TShirtGuy: Speaking of funny, check this out! He holds up a shirt.
It says in big print on the front: the the reason gun shows exist is so women can know what it’s like for when they drag men to the mall
3:13 PM: I get in an argument with the republican candidate for office of something or other on gun laws. He is stupid and he is going to lose.
3:23 PM: A nice lady walks up. She looks familiar. She looks at some guns and feels up a 226 and remarks how well she likes how it handles.
FC: You're Bernice, aren't you?
Bernice: Why yes I am! You do not look familiar.
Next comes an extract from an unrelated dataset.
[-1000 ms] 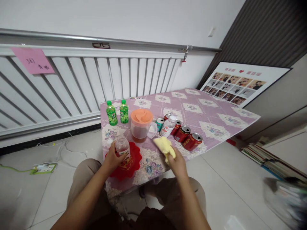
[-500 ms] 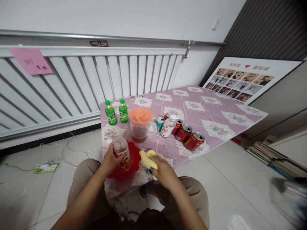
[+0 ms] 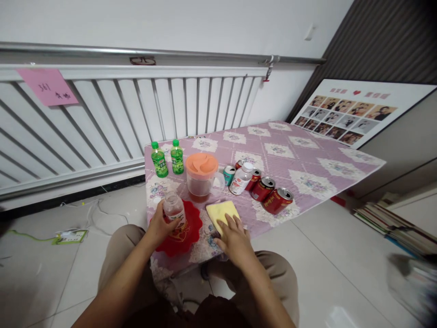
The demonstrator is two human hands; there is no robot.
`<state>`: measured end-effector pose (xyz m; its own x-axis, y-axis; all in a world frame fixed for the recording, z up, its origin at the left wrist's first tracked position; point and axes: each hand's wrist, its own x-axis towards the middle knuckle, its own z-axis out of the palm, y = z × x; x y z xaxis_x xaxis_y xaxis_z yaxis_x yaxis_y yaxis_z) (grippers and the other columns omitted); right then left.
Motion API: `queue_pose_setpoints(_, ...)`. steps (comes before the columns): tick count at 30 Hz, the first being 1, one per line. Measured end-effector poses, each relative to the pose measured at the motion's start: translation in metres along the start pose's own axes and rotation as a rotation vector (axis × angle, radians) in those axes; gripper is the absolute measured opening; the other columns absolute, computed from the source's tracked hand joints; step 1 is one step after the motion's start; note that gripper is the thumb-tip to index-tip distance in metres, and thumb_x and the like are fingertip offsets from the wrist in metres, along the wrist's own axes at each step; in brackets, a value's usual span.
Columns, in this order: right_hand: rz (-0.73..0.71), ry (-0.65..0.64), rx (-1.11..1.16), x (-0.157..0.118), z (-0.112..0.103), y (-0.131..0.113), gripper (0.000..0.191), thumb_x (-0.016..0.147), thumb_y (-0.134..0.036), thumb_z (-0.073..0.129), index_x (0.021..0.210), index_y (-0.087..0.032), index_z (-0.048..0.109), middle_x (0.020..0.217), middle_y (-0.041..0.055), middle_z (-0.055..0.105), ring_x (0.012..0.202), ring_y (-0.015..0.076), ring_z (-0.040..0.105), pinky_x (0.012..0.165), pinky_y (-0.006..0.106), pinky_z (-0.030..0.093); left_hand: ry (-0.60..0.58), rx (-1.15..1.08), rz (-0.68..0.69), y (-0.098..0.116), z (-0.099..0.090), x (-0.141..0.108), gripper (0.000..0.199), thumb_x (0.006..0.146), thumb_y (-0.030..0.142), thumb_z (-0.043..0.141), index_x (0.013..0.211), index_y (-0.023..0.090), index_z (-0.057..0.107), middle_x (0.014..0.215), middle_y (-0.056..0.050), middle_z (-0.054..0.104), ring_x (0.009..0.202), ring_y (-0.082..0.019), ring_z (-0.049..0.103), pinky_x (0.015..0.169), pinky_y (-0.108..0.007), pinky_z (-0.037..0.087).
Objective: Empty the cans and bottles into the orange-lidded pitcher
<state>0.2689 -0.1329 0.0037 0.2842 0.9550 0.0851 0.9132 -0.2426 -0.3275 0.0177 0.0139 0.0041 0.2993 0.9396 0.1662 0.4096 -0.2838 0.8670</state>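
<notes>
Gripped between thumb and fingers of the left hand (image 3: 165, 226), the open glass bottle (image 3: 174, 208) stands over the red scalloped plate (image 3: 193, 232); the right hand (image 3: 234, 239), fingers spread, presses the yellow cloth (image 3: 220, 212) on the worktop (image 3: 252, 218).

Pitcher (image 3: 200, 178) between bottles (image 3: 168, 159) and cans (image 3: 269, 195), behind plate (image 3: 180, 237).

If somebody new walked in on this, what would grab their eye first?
Probably the scalloped red plate at the table's near left corner, with the left hand gripping an open clear bottle over it. Next, the bright yellow cloth under the right hand, and the orange-lidded pitcher behind them.
</notes>
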Motion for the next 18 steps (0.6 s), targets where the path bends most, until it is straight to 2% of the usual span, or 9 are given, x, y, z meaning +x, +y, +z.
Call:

How do I know you?
FC: You're still working at the courthouse right?
Bernice: That's right!
FC: Judge Snyder, right?
Bernice: No! He moved up to the appellate circuit last month it's...
FC: Judge Reinhold! That's right, one of his JA's called me to buy a gun last month. I forgot Christine told me, you're right.
Bernice: Holy crap, you have an incredible memory. When was the last time you were in front of Judge Snyder?
FC: Four years ago. I was the one that filed the motion citing the big lebowski.
Bernice: OH MY GOD THAT WAS YOU? I remember that!
FC: Yeah and I had to go dumpster diving to get my phone back.
Shit, was that really 4 years ago? Fuck.
We talk more about guns and stuff. She loves her old West German 226. I tell her that if she really wants to have some fun, she should ask Judge Snyder to tag along on his next range day. About two years ago, the judge called me up asking for some advice. He's Tet offensive era USMC and wanted a new toy to reach out and touch someone and was dead set on getting a new SR25.
I talked him out of it because SR25's are stupid expensive. I knew of another dealer that had a T&E 20" SR25 that they were looking to unload cheap and I told him that with the amount of money he'd save going to the T&E gun versus the new one - the delta would more than cover a Nightforce NXS, rings and mounting and that would save him money and be a good performer. I'm friends with his daughter on facebook and they both looked like they had a lot of fun ringing the gong at the gun club.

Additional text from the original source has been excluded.